Computational Simulation of a 100 kW Dual Circulating Fluidized Bed Reactor Processing Coal by Chemical Looping with Oxygen Uncoupling

Document Type


Publication Date



Chemical looping with oxygen uncoupling (CLOU) is a promising carbon capture technology that utilizes two interconnected fluidized-bed reactors to separate oxygen from air using a metal oxide, and then to use that oxygen to combust fuel in a nitrogen-free environment. CLOU is particularly well suited for solid fuels such as coal since released O2 will readily combust with solid char.

This study presents simulations of the University of Utah’s dual fluidized bed chemical looping process development unit (PDU) operating as a CLOU system at 100 kWth, using CPFD Software’s Barracuda-VR™ CFD modeling program. A full 3D model of the PDU was used including both reactors, as well as loop seals and cyclone separators. Hydrodynamic settings and the drag model are based on previous cold-flow validation experiments.

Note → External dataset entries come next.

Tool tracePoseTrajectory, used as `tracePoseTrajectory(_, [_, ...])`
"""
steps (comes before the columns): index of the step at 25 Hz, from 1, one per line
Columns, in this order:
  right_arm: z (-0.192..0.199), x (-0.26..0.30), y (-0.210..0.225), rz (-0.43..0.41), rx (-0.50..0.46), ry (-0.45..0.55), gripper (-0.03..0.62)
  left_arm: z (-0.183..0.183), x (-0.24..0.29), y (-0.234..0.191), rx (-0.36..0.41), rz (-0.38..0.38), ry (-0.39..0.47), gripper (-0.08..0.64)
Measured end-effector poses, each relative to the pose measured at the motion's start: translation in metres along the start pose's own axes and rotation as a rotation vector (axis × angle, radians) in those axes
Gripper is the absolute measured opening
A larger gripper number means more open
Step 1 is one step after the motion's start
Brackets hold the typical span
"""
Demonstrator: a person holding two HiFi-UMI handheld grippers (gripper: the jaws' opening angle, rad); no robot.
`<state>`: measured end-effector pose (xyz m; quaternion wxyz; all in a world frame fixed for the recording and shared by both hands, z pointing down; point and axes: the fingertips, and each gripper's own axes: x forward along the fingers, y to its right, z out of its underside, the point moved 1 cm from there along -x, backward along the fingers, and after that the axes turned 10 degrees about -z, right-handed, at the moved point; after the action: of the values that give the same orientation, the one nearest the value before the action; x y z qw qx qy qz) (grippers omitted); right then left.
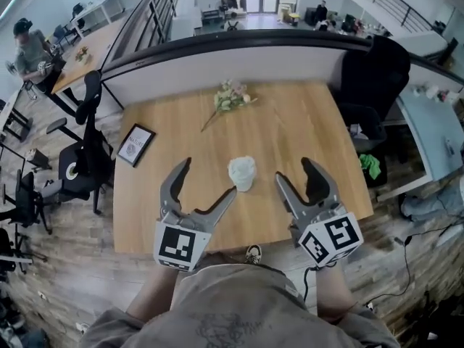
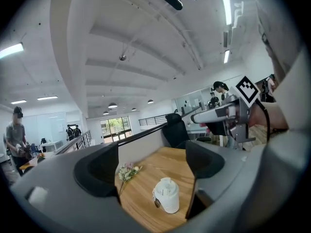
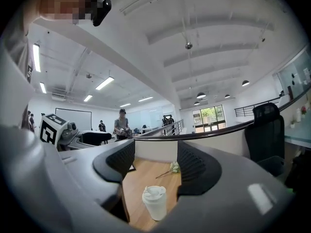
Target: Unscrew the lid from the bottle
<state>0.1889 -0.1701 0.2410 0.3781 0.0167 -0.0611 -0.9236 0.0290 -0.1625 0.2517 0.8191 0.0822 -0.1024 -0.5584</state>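
A white bottle (image 1: 243, 172) with a white lid stands upright on the wooden table (image 1: 290, 129), near its front edge. My left gripper (image 1: 207, 178) hangs just left of the bottle, jaws open and empty. My right gripper (image 1: 293, 170) is just right of it, also open with nothing between its fingers. The left gripper view has the bottle (image 2: 165, 195) low between the jaws, a little ahead, and the right gripper (image 2: 228, 115) off to the right. The right gripper view has the bottle (image 3: 154, 202) in front of its jaws. Neither gripper touches the bottle.
A sprig of flowers (image 1: 232, 96) lies at the table's far side. A framed picture (image 1: 135, 144) lies at the left edge. Black office chairs (image 1: 83, 158) stand left of the table, another black chair (image 1: 373, 71) at the back right. A low partition wall runs behind the table.
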Motion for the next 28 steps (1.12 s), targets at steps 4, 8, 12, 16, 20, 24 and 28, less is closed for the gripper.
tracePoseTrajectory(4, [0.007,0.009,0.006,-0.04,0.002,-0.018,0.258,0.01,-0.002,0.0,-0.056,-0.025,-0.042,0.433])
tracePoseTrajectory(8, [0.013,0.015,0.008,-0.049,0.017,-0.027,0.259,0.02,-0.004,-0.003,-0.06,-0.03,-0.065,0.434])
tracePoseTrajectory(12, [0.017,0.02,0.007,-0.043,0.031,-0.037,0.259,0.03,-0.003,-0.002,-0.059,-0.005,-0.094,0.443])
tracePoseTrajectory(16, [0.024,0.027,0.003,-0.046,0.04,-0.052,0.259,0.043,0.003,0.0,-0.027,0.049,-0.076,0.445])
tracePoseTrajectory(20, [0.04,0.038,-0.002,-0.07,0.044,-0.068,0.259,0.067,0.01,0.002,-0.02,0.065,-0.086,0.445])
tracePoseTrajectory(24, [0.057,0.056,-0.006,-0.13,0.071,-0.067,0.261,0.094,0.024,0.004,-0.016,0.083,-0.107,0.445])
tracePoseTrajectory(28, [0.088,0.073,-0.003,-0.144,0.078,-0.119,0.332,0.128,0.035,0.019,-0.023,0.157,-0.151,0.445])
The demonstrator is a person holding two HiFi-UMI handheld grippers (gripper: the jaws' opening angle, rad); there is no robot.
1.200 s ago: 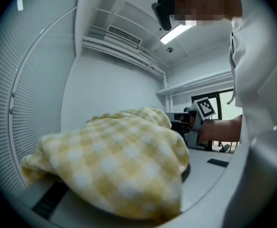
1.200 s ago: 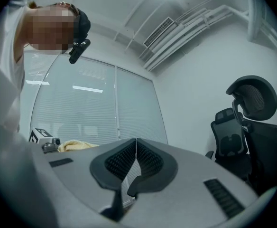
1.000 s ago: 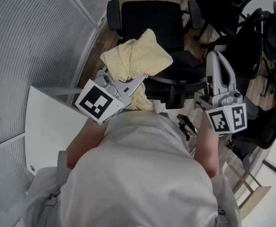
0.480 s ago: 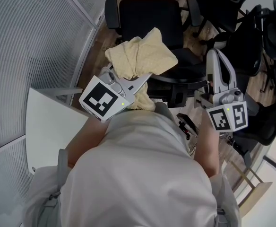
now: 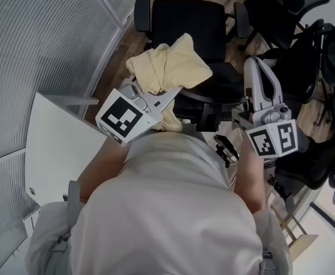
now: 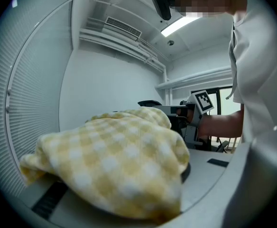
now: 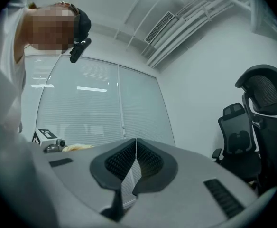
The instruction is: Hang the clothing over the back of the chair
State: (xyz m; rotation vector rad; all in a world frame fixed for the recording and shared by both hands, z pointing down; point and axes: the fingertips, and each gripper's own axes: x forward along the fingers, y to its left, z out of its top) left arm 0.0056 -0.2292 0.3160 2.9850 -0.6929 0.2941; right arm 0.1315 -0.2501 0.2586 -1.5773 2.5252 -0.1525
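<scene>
A yellow checked piece of clothing [image 5: 168,67] is bunched up in my left gripper [image 5: 170,95], which is shut on it above the left side of a black office chair [image 5: 187,22]. In the left gripper view the clothing [image 6: 115,158] drapes over both jaws and hides their tips. The chair's dark backrest [image 5: 213,93] curves just below and to the right of the cloth, close to my body. My right gripper [image 5: 252,65] is held over the backrest's right end, shut and empty; its ribbed pads [image 7: 145,160] meet with nothing between them.
Several more black office chairs [image 5: 305,44] crowd the right side, and also show in the right gripper view [image 7: 257,122]. A white tabletop [image 5: 58,148] lies at my left beside a wall of ribbed blinds [image 5: 35,50]. Wooden floor [image 5: 127,53] shows round the chair.
The head view has shifted a little. Both grippers keep much the same pose, and the clothing stays in the left one.
</scene>
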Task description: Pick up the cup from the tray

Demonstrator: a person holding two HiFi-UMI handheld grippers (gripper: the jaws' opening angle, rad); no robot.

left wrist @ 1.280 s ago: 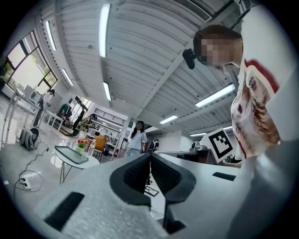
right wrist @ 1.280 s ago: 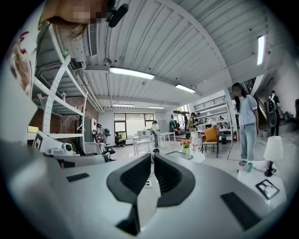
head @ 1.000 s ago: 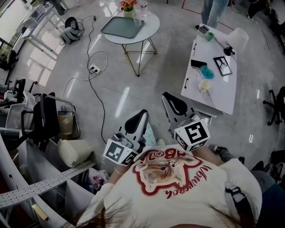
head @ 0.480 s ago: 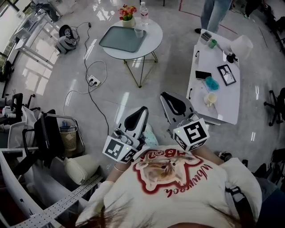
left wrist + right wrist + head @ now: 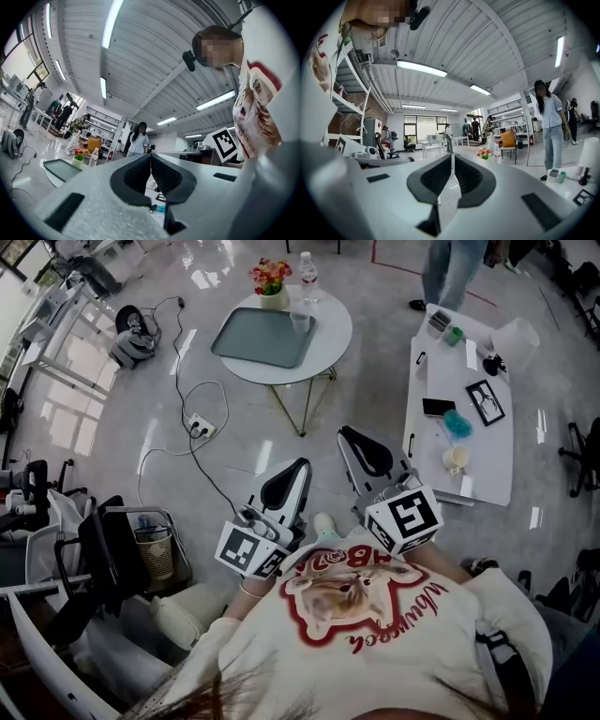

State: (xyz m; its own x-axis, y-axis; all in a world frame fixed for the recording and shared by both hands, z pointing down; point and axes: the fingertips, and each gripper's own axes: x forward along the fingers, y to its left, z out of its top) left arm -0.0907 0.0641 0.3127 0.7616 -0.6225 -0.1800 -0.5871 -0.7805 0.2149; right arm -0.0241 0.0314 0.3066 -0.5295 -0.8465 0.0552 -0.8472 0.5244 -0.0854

Mechanisms describing CLOU reaction kinetics for cuprous oxide oxidation in the air reactor and cupric oxide reduction in the fuel reactor were adapted from previously completed experimental work. Coal char kinetics were based on the carbon-hydrogen-nitrogen-oxygen-sulfur, CHNOS, method. Submodels for devolatilization, gasification, and homogenous gas-phase reactions used relationships from the literature. Results predict volatile burnout almost immediately, though coal combustion continues into the upper portions of the fuel reactor and cyclone. Nitrogen gas leakage into the fuel reactor is shown to be mostly carryover from the air reactor. Carbon capture was predicted to be 91.4%.